● Work to be completed
The records must be returned word for word.

[Records drawn from a dataset]
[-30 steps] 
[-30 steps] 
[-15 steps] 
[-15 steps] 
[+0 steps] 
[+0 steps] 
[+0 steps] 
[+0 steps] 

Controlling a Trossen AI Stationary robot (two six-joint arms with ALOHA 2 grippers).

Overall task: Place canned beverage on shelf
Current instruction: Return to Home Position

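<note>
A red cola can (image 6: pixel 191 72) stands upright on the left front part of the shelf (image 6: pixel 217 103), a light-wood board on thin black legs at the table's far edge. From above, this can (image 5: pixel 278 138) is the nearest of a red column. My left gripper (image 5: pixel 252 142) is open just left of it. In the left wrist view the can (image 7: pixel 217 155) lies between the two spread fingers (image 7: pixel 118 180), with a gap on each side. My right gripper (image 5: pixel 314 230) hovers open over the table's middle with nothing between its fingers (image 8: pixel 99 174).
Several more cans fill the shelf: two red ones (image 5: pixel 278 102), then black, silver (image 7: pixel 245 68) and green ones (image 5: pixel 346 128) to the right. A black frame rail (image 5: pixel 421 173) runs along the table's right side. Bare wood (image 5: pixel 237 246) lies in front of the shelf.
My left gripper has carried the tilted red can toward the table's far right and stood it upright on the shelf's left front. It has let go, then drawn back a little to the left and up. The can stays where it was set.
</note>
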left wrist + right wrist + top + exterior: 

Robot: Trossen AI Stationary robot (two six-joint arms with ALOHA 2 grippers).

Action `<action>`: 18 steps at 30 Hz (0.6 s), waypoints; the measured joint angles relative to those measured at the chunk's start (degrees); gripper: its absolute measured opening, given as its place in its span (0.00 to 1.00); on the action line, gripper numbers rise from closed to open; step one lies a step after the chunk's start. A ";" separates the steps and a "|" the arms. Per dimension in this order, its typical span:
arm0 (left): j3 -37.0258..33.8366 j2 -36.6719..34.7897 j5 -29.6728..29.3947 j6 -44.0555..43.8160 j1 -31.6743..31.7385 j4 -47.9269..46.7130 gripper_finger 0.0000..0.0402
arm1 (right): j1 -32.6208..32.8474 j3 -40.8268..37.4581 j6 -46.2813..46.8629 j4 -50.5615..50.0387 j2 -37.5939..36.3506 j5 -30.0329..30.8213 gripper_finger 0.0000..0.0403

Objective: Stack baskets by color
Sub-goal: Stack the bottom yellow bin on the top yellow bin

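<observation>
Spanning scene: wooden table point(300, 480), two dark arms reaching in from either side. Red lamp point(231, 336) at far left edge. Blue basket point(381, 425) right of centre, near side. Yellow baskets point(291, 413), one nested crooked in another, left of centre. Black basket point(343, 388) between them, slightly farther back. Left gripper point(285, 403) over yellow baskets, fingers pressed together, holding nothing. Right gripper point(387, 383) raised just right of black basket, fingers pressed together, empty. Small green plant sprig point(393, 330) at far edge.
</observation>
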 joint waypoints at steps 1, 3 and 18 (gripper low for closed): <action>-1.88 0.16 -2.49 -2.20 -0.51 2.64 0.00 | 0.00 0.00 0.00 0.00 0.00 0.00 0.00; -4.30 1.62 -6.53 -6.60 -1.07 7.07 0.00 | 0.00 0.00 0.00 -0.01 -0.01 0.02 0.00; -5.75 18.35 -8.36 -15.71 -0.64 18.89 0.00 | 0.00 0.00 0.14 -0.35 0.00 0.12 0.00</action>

● Result for this task
[-30 steps] 
[-30 steps] 
[-15 steps] 
[-15 steps] 
[+0 steps] 
[+0 steps] 
[+0 steps] 
[+0 steps] 

Controlling a Trossen AI Stationary robot (two six-joint arms with ALOHA 2 grippers).

Overall task: Place canned beverage on shelf
Current instruction: Return to Home Position

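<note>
A red cola can (image 6: pixel 191 72) stands upright on the left front part of the shelf (image 6: pixel 217 103), a light-wood board on thin black legs at the table's far edge. From above, this can (image 5: pixel 278 138) is the nearest of a red column. My left gripper (image 5: pixel 252 142) is open just left of it. In the left wrist view the can (image 7: pixel 217 155) lies between the two spread fingers (image 7: pixel 118 180), with a gap on each side. My right gripper (image 5: pixel 314 230) hovers open over the table's middle with nothing between its fingers (image 8: pixel 99 174).
Several more cans fill the shelf: two red ones (image 5: pixel 278 102), then black, silver (image 7: pixel 245 68) and green ones (image 5: pixel 346 128) to the right. A black frame rail (image 5: pixel 421 173) runs along the table's right side. Bare wood (image 5: pixel 237 246) lies in front of the shelf.
My left gripper has carried the tilted red can toward the table's far right and stood it upright on the shelf's left front. It has let go, then drawn back a little to the left and up. The can stays where it was set.
</note>
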left wrist + right wrist + top + exterior: 

Robot: Trossen AI Stationary robot (two six-joint arms with ALOHA 2 grippers).

Action `<action>`: 18 steps at 30 Hz (0.6 s), waypoints; the measured joint angles relative to those measured at the chunk's start (degrees); gripper: its absolute measured opening, given as its place in its span (0.00 to 1.00); on the action line, gripper numbers rise from closed to open; step one lies a step after the chunk's start. A ";" separates the steps and a "|" the arms. Per dimension in this order, its typical span:
arm0 (left): j3 -37.0258..33.8366 j2 -36.6719..34.7897 j5 -29.6728..29.3947 j6 -44.0555..43.8160 j1 -31.6743..31.7385 j4 -47.9269..46.7130 gripper_finger 0.0000..0.0402
arm1 (right): j1 -32.6208..32.8474 j3 -40.8268..37.4581 j6 -46.2813..46.8629 j4 -50.5615..50.0387 j2 -37.5939..36.3506 j5 -30.0329..30.8213 gripper_finger 0.0000..0.0403

Objective: Stack baskets by color
Sub-goal: Stack the bottom yellow bin on the top yellow bin

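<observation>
Spanning scene: wooden table point(300, 480), two dark arms reaching in from either side. Red lamp point(231, 336) at far left edge. Blue basket point(381, 425) right of centre, near side. Yellow baskets point(291, 413), one nested crooked in another, left of centre. Black basket point(343, 388) between them, slightly farther back. Left gripper point(285, 403) over yellow baskets, fingers pressed together, holding nothing. Right gripper point(387, 383) raised just right of black basket, fingers pressed together, empty. Small green plant sprig point(393, 330) at far edge.
</observation>
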 joint waypoints at steps 1, 3 and 18 (gripper low for closed): <action>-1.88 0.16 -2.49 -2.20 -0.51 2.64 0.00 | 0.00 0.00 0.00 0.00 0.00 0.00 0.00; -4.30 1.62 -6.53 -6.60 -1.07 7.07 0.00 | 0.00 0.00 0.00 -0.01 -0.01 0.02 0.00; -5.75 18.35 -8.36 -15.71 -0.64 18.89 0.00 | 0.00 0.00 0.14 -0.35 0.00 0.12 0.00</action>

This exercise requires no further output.